I’ve visited both. I’ve sat silently inside their cold mouths and, in both spaces, felt a pang of gratitude for finally being spit out into warm air.

Rothko Chapel:

Tending, (Blue):

But these spaces aren’t cold in the same way that climate-controlled homes of suburbia are cold. In fact, Tending, (Blue) is open-aired. James Turrell, the artist, considered it a skyspace.

I walked through these frosty glass doors and down a purple-lit hall that funnelled me into an inner sanctum with canted stone walls making up the 4 sides of a square. The walls also served as a bench. I sat down and leaned back and looked up through a smaller square-cutout in the ceiling:

Beyond this aperture, the sky:

James Turrell intended this piece to be slowly digested. He has a problem with the idea that people spend a few seconds in front of a masterpiece hanging in a museum and then move on to another work. Turrell wants his art to be lived.

And, to that extent, he succeeded magnificently in Tending, (Blue). I sat on that stone bench longer than I’ve looked at most art. And I had some deep thoughts.
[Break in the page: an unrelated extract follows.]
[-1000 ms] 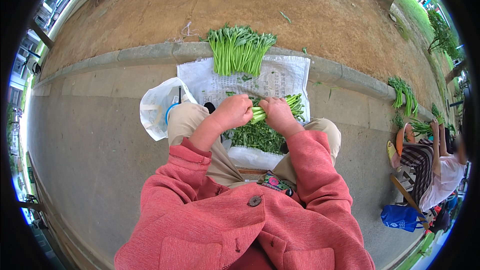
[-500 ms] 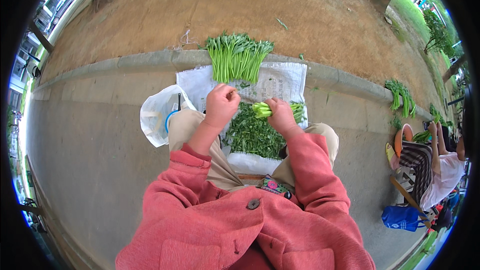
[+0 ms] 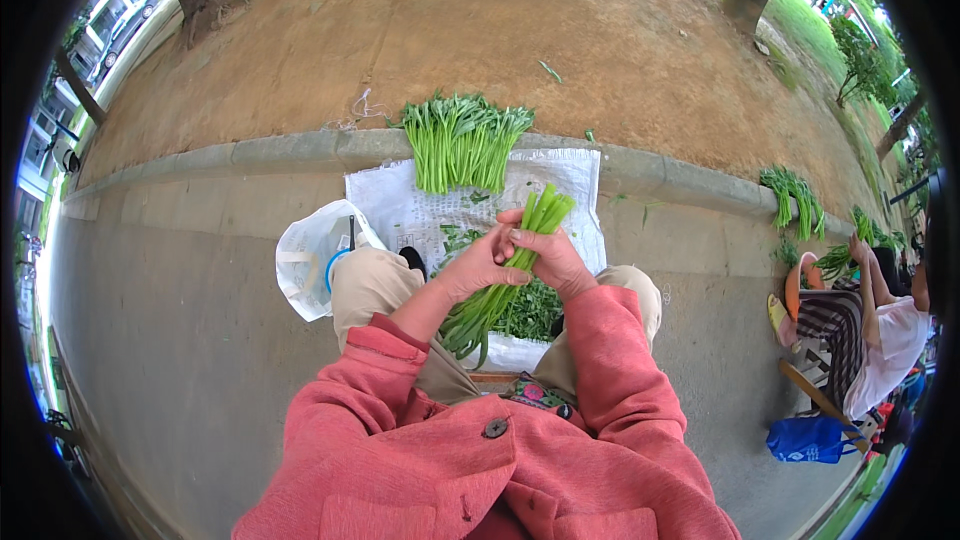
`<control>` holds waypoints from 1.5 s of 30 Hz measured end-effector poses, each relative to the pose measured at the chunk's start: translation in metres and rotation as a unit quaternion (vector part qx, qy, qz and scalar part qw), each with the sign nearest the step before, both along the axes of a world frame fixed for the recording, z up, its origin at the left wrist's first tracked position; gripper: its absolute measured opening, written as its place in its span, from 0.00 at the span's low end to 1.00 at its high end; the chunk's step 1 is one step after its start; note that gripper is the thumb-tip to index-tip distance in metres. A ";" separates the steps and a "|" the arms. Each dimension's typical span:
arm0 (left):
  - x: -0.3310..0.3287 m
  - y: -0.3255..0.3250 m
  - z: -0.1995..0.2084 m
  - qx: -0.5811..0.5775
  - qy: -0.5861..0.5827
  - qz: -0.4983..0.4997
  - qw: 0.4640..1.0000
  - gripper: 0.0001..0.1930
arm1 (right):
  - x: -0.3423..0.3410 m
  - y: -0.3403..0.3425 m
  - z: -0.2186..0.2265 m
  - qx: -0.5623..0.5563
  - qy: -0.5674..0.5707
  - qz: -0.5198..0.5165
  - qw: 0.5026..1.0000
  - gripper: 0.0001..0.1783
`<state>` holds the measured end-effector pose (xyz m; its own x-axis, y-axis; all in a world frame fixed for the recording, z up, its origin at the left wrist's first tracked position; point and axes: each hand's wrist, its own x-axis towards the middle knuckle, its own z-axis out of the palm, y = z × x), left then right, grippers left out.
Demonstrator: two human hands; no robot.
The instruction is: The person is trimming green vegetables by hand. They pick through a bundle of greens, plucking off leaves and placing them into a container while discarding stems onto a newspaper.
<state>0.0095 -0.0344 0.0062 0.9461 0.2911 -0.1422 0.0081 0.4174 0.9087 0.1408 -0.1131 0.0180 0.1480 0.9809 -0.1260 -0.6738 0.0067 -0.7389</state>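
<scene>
Between my knees, both hands are closed round a bunch of water spinach (image 3: 482,312). Its cut stem ends point up and to the right, while the leaves hang toward my lap on the left. My left hand (image 3: 482,265) wraps the stems from the left, and my right hand (image 3: 553,260) grips them near the cut ends. Beneath them, loose leaves (image 3: 532,312) lie on a white woven sack (image 3: 572,185), partly hidden by my hands and the bunch. A neat row of trimmed water spinach (image 3: 460,150) rests at the sack's far edge, against the curb.
A white bag (image 3: 308,260) with a blue ring-shaped item stands by my left knee. The stone curb (image 3: 290,148) runs across beyond the sack. At far right, a seated person (image 3: 885,340) handles greens beside an orange basin (image 3: 798,280) and a blue bag (image 3: 805,438).
My left hand has come over to the right and closed on the bunch. The bunch has swung from lying rightward to stems up, leaves toward me. The view has shifted slightly.
</scene>
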 end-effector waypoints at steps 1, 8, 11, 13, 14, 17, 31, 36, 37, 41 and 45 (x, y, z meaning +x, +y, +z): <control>0.003 -0.006 0.002 -0.070 -0.017 0.003 0.997 0.37 | -0.001 -0.001 0.000 -0.003 0.019 -0.003 1.000 0.14; 0.007 -0.002 -0.012 -0.065 0.029 0.014 0.997 0.23 | -0.004 -0.001 -0.004 -0.080 -0.266 -0.090 0.956 0.14; 0.005 -0.002 -0.013 -0.044 0.029 0.029 0.998 0.21 | 0.002 0.002 -0.004 -0.103 -0.263 -0.090 0.955 0.15; 0.006 0.002 -0.012 0.102 0.053 -0.031 0.993 0.21 | 0.006 0.005 -0.007 -0.080 -0.283 -0.077 0.953 0.16; 0.006 0.004 -0.013 0.172 0.066 -0.061 0.981 0.21 | 0.006 0.005 -0.011 -0.071 -0.292 -0.070 0.951 0.16; 0.013 0.004 -0.010 0.159 -0.012 -0.006 0.987 0.20 | -0.001 0.007 -0.023 -0.058 -0.241 -0.040 0.968 0.17; 0.005 0.060 0.005 -0.148 -0.032 0.227 0.962 0.10 | 0.016 0.005 -0.014 -0.098 -0.165 -0.179 0.965 0.14; -0.006 0.068 0.008 -0.127 -0.068 0.268 0.953 0.08 | 0.016 -0.008 -0.013 -0.095 -0.253 -0.130 0.954 0.16; -0.007 0.069 0.007 -0.139 -0.066 0.271 0.950 0.09 | 0.016 -0.009 -0.014 -0.109 -0.251 -0.125 0.954 0.15; -0.007 0.071 0.006 -0.175 -0.066 0.276 0.943 0.10 | 0.008 -0.011 -0.007 -0.095 -0.248 -0.115 0.957 0.11; -0.005 0.071 0.008 -0.196 -0.057 0.278 0.939 0.13 | 0.003 -0.012 -0.009 -0.067 -0.274 -0.071 0.957 0.10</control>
DEEP THOUGHTS: What happens when it rains or snows in Dallas? How often do they clean this place? What would my scream sound like beyond the aperture? If the walls were narrower, there would be a time of day when the sun would shine directly onto the floor, mercilessly. Isn’t there a form of torture where people are forced to sit under the venomous sun in a confined space, without respite, until their skin boils? It would be nice to be here at night with my girl. Is the angle right? Have they ever had concerts in here? I imagine a violin would sound pretty. Or are the acoustics not that great? Me and my girl and a cherry violin.

But not even the company of this last thought could keep my brain from feeling deep isolation. Melancholy flooded the chamber. I looked around at all of the bare rock and didn’t like the way I couldn’t breathe. There was something unclear about Turrell’s art. Something like a big fat WHY?

This place felt cultish. This place felt too extreme for balance. I teetered. I rubbed my arms to kindle warmth.

Then I got up and got on with the rest of my life.

Before visiting Tending, (Blue), I visited Rothko Chapel several times. I grew up with an inexplicable affinity for Mark Rothko:

His colors gave me color. I don’t think I ever got much out of his artwork other than a sense of color and emotion and how the two are inextricably linked and can clash like warm and cold fronts in the weather system.

At the very least, Rothko, give me some color! Don’t take color away from me, like you do inside Rothko Chapel:

This is Mark Rothko’s idea of non-denominational art. Massive black canvases with a muted color hue. I applaud the eyes who can see anything other than depression in this dreadfully cold space.

I forced myself to sit down on one of the benches. I tried to give the space a chance to communicate. I looked up at the oculus and had some deep thoughts.

DEEP THOUGHTS: The use of natural light is pretty neat. I like the way it’s splayed into 8 beams. An octagon: the shape of a stop sign. It’s as if this hunk of concrete were saying, Light, stop! But Light won’t listen. Light does what it wants. Light is protean. It is shapeshifting. It is divine. And what about that gigantic black painting in front of me? And what about that other gigantic black painting? And what about that gigantic black painting over there? Is Rothko trying to tell me something? Do all people who come here to meditate or pray or worship before these canvases realize that true Light comes from the sun and not manmade creations? Is Rothko forcing me to follow the only true Light there is instead of some manmade religion or art?

Then I got terribly cold. I rubbed my arms to kindle warmth. I tied my shoelace and hurried outside.

The Russian abstract painter died a year before the completion of Rothko Chapel. He committed suicide in his kitchen. A response to deep-seeded depression.